13 January 2017
When it was suggested to Joe, Karl, Nathanael and Nick that they should perform as a quartet at a concert arranged by their corps, they could not have imagined that in just a little more than a year they would be singing in front of 5,000 people at the Royal Albert Hall – but that is just part of the incredible story of FourHymn, the boy-band-style quartet of Salvationists from Regent Hall.
Since their first appearance they have sung at corps across the UK and Republic of Ireland Territory, performed at the recent Prepare to Dare congress in Harrogate and released their first CD. However, when Bandmaster Steve Hanover first suggested that they sing together at the Expressions evening last year, the four of them were not immediately struck on the idea.
‘We were a bit dubious about doing it at first,’ admits Nathanael. ‘If I’m honest, I thought it was a bit cheesy. But as we rehearsed together we realised that it was something we could do.’
It helped that each of the four’s vocal range complemented the rest of the group. Nick Hampton sings top tenor, Nathanael Watchorn second tenor, Joe Rose sings first bass while Karl Westwood completes the range with bottom bass.
The four, whose CD refers to them as ‘boys’ are aged between 20 and 27 and their appearance at the congress fringe festival drew the largest crowd of the weekend – although they are baffled by the interest shown in them.
‘It does seem a bit ridiculous to us,’ laughs Nick. ‘We’re just four guys who have fun doing what we do and we hope that this comes across in our performances and when we’re leading worship as well.’
‘It seems strange to have someone you’ve never met before come up to you and buy your CD,’ agrees Karl. ‘It’s funny because we’ve tried to find a target audience to focus on, but the age of people buying our CD is across the board.’
One element in the success of FourHymn could be the friendships they had with each other before they started singing together. ‘We really enjoy hanging out together,’ says Joe, the youngest member of the group. ‘We’re all good friends – but we also all have a strong faith that we want to share.’
As the boys talk about their singing and their motivation for being part of the group it becomes clear that their faith – and their wish to communicate it – is the number one priority in all they do.
‘I do a lot of work with youth and young people,’ explains Nick. ‘Sometimes it’s really hard to get them to engage with our faith, but being a Christian should be about having good fun and it’s should be cool because it’s counter-cultural.
‘For me, singing with FourHymn is about making what we do look fun and engaging. We’re just having a good time worshipping God because it’s what we want to do. By the end of each of our concerts, we want people to have heard the Christian message and to see that we are pretty normal, so they’re encouraged to look into Christianity and see it’s not stiff and starchy with a load of rules.’
Reaching out with the Christian message is also important to Karl, who works for the Army as a music editor in Central Services.

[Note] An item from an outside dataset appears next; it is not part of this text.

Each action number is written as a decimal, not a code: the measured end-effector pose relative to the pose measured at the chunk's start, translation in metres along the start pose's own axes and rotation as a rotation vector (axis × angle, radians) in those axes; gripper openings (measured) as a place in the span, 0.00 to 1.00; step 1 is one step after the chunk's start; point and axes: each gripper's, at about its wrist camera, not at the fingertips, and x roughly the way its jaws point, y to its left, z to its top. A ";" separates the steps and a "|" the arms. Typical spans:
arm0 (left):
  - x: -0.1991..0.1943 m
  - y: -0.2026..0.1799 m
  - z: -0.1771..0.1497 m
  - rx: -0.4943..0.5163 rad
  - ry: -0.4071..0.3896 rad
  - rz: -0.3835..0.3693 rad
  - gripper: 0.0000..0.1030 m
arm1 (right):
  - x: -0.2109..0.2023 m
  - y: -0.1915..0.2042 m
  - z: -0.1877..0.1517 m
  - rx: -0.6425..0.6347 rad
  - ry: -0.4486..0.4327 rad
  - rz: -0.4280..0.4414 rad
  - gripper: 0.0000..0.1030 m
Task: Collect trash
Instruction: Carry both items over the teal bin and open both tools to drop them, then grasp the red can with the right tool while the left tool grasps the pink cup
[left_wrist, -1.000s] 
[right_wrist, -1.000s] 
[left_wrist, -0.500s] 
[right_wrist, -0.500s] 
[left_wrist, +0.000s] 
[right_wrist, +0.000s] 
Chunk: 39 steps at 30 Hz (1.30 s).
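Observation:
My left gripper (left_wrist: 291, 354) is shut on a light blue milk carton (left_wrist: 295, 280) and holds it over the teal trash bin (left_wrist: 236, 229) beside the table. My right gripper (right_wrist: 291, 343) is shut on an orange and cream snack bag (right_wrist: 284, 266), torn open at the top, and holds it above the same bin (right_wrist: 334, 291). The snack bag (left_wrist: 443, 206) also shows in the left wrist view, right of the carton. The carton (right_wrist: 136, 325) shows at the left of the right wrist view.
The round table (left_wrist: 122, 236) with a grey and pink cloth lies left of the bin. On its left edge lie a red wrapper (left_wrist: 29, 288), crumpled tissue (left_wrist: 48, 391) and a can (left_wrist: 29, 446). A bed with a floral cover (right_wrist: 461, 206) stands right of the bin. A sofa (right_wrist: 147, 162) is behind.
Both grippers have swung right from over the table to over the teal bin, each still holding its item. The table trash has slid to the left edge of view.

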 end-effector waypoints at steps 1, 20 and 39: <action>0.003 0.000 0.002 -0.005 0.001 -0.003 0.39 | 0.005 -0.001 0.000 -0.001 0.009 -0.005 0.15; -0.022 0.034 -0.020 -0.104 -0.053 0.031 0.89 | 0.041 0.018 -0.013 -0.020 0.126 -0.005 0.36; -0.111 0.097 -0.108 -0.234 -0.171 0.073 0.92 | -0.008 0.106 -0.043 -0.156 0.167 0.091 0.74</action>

‘I’m passionate about the Army using new styles of music to attract new people,’ he enthuses. ‘Different people like different things and not everyone wants to hear a brass band – although not everyone will want to hear us either!
‘This is a new expression of music in this territory. It could have been a complete flop, but once we’d sung at Expressions (Regent Hall's annual music concert) last year we had a few people emailing and asking if we would go to different corps and centres around the territory. I feel our music could bridge some gaps.’

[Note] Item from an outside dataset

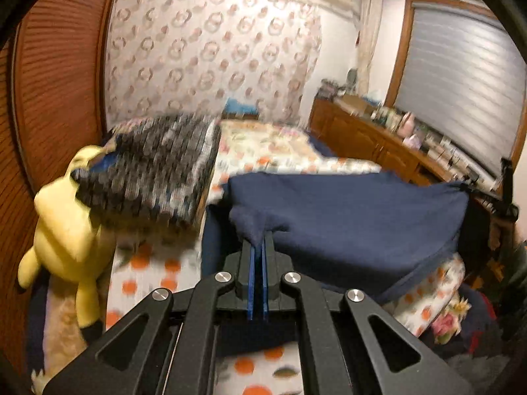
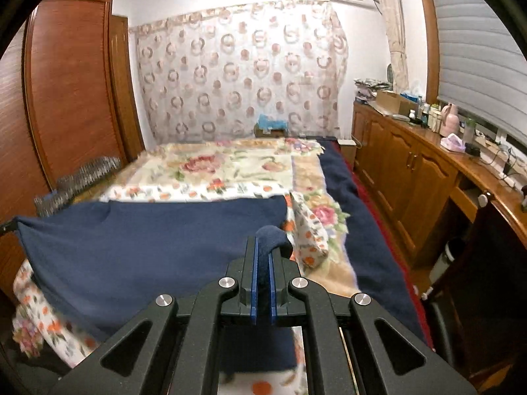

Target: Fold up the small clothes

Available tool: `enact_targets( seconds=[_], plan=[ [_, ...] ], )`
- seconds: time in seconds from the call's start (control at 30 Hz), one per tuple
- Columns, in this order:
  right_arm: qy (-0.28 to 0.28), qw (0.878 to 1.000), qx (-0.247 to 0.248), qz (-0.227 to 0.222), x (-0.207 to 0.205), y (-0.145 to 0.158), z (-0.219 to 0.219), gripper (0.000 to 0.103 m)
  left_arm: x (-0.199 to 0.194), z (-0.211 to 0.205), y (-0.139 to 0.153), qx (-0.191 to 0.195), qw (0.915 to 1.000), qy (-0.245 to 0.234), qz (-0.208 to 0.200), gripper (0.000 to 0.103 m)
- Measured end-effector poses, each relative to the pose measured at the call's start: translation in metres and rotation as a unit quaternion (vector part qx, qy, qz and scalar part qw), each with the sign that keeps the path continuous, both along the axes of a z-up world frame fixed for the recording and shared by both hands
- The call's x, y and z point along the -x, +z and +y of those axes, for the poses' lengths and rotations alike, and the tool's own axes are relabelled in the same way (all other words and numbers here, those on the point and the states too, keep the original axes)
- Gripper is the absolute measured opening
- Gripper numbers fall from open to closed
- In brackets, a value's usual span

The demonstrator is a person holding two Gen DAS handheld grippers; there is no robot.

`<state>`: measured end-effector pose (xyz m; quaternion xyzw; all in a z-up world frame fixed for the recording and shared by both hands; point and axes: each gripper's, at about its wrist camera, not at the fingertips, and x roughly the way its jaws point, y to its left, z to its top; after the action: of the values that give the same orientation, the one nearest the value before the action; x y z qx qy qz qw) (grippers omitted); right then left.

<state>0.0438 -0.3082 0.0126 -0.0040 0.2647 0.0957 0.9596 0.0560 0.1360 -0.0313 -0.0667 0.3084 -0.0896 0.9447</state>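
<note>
A navy blue garment (image 1: 346, 217) hangs stretched between my two grippers above the flowered bed (image 1: 273, 151). My left gripper (image 1: 258, 240) is shut on one corner of it. My right gripper (image 2: 263, 247) is shut on the other corner, with a fold of the navy garment (image 2: 131, 250) bunched over its fingertips. In the left wrist view the right gripper (image 1: 504, 197) shows at the far right edge, holding the cloth's other end. The cloth's lower part drapes down toward the bedspread (image 2: 230, 171).
A yellow plush toy (image 1: 66, 227) and a grey patterned pillow (image 1: 154, 171) lie at the bed's left by the wooden wardrobe (image 2: 72, 82). A wooden sideboard (image 2: 411, 164) with bottles runs along the right wall. A dark blue blanket (image 2: 359, 230) covers the bed's right side.
</note>
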Motion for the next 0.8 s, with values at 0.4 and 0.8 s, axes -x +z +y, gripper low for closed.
enact_targets(
  seconds=[0.4, 0.8],
  plan=[
    [-0.015, 0.997, 0.036, 0.063, -0.014, -0.053, 0.017, 0.029, -0.004, 0.001, -0.045, -0.016, 0.9982, 0.025, 0.052, 0.042],
    [0.014, 0.999, 0.026, 0.020, 0.014, -0.037, 0.042, 0.065, -0.002, -0.001, -0.047, -0.013, 0.9980, 0.034, 0.051, 0.078]
  ],
)
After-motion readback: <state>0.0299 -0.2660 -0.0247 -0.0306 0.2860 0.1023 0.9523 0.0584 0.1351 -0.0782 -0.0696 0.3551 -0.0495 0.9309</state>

That music is now more widely available with the release of FourHymn’s new CD This Is Amazing Grace. The tracks were recorded after a lengthy process to select the dozen songs included on the disc.
‘Choosing the tracks seemed like a long, drawn out process,’ reveals Karl. ‘We all came along with about 15 ideas each and so we had rounds of voting to see what we recorded.’
The end result of the voting process was a collection of songs that cover a range of different musical formats, as Nathanael explains: ‘Some of the songs are string based, some are classical and some a bit more modern. It’s a good mix of all the things we wanted to include.
‘There are also a couple of tracks on the album from Transmission, who we saw at the Boundless Congress. We all thought they were such an amazing group for the Army to have – great musicians and great Christians and Salvationists. A lot of what they do is to keep Army heritage by taking old Army tunes and reworking them. We were all really inspired by this concept.’
‘On the CD we wanted to keep that link to Army music because we are Salvationists – it’s who we are,’ adds Karl. ‘So we included I’m In His Hands and To Be Like Jesus but with some of the tune reworked.’
The CD sales are going well and dates for more concerts are already in FourHymn’s 2017 diary. The four boys are determined to continue to develop the group and its ministry, as Karl explains: ‘We’re always on the lookout for gigs within the Army, but we would like to start branching out into areas other than the Army – perhaps even secular gigs – to find new ways to minister and evangelise.’